The word "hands" occurs in some of the lines below; copy each of those lines.

[Data shown]

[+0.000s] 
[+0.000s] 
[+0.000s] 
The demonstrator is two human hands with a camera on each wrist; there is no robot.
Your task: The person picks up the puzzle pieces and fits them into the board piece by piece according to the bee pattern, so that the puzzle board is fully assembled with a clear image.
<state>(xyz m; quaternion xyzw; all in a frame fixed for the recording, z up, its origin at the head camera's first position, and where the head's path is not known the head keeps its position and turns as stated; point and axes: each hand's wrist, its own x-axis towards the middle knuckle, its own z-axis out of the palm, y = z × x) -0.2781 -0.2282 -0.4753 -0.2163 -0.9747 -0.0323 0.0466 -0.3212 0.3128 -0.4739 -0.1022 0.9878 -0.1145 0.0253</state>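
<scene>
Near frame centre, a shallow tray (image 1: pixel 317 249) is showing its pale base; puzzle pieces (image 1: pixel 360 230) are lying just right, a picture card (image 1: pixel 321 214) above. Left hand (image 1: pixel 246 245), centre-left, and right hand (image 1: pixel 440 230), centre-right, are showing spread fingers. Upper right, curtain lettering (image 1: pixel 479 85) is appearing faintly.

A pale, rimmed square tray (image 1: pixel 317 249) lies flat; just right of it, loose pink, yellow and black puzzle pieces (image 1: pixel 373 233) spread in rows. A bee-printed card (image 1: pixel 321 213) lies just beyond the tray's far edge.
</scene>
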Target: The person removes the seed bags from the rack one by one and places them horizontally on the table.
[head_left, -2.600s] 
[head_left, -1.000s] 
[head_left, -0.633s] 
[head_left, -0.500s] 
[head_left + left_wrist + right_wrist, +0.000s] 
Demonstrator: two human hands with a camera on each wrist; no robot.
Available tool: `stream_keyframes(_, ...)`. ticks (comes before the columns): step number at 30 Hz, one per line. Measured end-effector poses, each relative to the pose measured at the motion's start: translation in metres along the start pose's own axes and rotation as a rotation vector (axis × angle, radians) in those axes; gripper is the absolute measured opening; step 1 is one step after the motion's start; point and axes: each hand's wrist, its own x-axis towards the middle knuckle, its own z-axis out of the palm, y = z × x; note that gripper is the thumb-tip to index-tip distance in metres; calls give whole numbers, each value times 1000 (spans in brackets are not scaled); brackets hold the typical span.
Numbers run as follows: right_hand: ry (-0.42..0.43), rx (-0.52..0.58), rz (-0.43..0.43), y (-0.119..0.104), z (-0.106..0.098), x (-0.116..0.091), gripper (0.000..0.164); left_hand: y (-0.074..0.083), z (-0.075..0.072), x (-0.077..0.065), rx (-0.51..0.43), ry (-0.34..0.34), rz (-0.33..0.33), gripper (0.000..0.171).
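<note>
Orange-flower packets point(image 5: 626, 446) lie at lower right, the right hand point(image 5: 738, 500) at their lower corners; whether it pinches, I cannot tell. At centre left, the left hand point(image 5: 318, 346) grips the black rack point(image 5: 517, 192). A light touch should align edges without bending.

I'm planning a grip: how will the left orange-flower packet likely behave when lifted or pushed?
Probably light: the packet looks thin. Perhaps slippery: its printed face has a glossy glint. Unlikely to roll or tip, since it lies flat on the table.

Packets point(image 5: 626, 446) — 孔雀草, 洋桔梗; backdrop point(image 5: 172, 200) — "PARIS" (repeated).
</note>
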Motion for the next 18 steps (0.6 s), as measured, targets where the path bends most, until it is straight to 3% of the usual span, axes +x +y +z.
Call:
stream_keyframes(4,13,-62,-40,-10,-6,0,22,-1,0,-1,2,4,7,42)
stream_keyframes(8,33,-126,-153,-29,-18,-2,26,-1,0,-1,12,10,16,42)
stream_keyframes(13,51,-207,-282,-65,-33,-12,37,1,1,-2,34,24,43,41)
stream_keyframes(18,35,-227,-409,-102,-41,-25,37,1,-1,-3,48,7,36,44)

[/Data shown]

== Response to this task ==
The demonstrator is two human hands with a camera on each wrist; there is no robot.
Demonstrator: two human hands with a camera on each wrist; no robot.

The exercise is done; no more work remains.